[What this task involves] Reproduce all of the data word for word.
***** Provided data
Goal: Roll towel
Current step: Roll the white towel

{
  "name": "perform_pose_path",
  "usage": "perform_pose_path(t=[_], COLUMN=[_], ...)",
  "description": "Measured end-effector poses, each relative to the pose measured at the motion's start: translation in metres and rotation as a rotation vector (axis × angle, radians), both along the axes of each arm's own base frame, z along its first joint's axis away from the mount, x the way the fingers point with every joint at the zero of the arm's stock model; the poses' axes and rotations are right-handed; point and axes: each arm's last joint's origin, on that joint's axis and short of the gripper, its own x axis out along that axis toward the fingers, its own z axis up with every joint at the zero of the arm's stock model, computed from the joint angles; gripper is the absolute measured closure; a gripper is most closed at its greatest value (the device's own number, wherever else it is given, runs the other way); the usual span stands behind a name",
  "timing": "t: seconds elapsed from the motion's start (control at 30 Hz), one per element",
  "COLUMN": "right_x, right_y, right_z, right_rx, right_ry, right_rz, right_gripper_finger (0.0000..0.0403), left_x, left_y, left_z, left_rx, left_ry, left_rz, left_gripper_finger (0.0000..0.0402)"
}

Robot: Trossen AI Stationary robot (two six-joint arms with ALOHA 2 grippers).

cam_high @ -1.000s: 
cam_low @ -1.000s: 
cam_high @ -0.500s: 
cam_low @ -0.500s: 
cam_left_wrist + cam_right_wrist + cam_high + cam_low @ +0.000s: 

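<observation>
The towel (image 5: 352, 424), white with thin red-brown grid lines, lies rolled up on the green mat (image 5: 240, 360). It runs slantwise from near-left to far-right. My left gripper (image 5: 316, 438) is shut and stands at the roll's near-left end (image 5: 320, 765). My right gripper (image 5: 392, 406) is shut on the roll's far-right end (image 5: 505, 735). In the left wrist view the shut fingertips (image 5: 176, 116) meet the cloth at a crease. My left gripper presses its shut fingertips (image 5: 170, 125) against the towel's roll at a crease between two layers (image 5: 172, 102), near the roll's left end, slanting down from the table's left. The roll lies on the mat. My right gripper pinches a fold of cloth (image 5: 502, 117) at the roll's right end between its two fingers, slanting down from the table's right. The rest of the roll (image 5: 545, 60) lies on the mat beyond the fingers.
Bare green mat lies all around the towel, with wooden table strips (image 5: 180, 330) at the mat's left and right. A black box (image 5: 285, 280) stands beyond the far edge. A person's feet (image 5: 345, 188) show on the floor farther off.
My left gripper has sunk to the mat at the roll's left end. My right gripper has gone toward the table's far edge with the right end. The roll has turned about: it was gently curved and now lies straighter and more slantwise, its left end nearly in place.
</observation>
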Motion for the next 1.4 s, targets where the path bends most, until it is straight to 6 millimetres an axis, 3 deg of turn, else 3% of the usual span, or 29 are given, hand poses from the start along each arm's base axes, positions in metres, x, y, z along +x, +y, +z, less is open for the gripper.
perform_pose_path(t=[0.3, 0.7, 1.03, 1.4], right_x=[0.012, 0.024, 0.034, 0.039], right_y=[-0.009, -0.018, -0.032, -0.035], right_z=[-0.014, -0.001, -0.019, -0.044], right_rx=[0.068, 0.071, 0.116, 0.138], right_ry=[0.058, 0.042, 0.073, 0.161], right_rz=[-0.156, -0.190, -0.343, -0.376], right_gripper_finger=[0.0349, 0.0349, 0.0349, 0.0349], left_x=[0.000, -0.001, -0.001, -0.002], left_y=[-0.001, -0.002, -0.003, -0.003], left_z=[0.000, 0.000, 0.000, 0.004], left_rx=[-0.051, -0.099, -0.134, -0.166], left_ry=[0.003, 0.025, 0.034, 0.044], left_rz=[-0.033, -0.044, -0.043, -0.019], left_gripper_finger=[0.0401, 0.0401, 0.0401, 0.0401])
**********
[Answer for the task]
Goal: Roll towel
Current step: Roll the white towel

{
  "name": "perform_pose_path",
  "usage": "perform_pose_path(t=[_], COLUMN=[_], ...)",
  "description": "Measured end-effector poses, each relative to the pose measured at the motion's start: translation in metres and rotation as a rotation vector (axis × angle, radians), both along the axes of each arm's own base frame, z along its first joint's axis away from the mount, x the way the fingers point with every joint at the zero of the arm's stock model; the poses' axes and rotations are right-handed; point and axes: each arm's last joint's origin, on that joint's axis and short of the gripper, its own x axis out along that axis toward the fingers, its own z axis up with every joint at the zero of the arm's stock model, computed from the joint angles; gripper is the absolute measured closure; a gripper is most closed at its greatest value (the device's own number, wherever else it is given, runs the other way); the usual span stands behind a name",
  "timing": "t: seconds elapsed from the motion's start (control at 30 Hz), one per element",
  "COLUMN": "right_x, right_y, right_z, right_rx, right_ry, right_rz, right_gripper_finger (0.0000..0.0403), left_x, left_y, left_z, left_rx, left_ry, left_rz, left_gripper_finger (0.0000..0.0402)"
}

Robot: Trossen AI Stationary robot (two six-joint arms with ALOHA 2 grippers).

cam_high @ -1.000s: 
cam_low @ -1.000s: 
cam_high @ -0.500s: 
cam_low @ -0.500s: 
cam_left_wrist + cam_right_wrist + cam_high + cam_low @ +0.000s: 

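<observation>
The towel (image 5: 352, 424), white with thin red-brown grid lines, lies rolled up on the green mat (image 5: 240, 360). It runs slantwise from near-left to far-right. My left gripper (image 5: 316, 438) is shut and stands at the roll's near-left end (image 5: 320, 765). My right gripper (image 5: 392, 406) is shut on the roll's far-right end (image 5: 505, 735). In the left wrist view the shut fingertips (image 5: 176, 116) meet the cloth at a crease. My left gripper presses its shut fingertips (image 5: 170, 125) against the towel's roll at a crease between two layers (image 5: 172, 102), near the roll's left end, slanting down from the table's left. The roll lies on the mat. My right gripper pinches a fold of cloth (image 5: 502, 117) at the roll's right end between its two fingers, slanting down from the table's right. The rest of the roll (image 5: 545, 60) lies on the mat beyond the fingers.
Bare green mat lies all around the towel, with wooden table strips (image 5: 180, 330) at the mat's left and right. A black box (image 5: 285, 280) stands beyond the far edge. A person's feet (image 5: 345, 188) show on the floor farther off.
My left gripper has sunk to the mat at the roll's left end. My right gripper has gone toward the table's far edge with the right end. The roll has turned about: it was gently curved and now lies straighter and more slantwise, its left end nearly in place.
</observation>
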Motion for the next 1.4 s, targets where the path bends most, until it is straight to 6 millimetres an axis, 3 deg of turn, else 3% of the usual span, or 29 are given, hand poses from the start along each arm's base axes, positions in metres, x, y, z along +x, +y, +z, less is open for the gripper.
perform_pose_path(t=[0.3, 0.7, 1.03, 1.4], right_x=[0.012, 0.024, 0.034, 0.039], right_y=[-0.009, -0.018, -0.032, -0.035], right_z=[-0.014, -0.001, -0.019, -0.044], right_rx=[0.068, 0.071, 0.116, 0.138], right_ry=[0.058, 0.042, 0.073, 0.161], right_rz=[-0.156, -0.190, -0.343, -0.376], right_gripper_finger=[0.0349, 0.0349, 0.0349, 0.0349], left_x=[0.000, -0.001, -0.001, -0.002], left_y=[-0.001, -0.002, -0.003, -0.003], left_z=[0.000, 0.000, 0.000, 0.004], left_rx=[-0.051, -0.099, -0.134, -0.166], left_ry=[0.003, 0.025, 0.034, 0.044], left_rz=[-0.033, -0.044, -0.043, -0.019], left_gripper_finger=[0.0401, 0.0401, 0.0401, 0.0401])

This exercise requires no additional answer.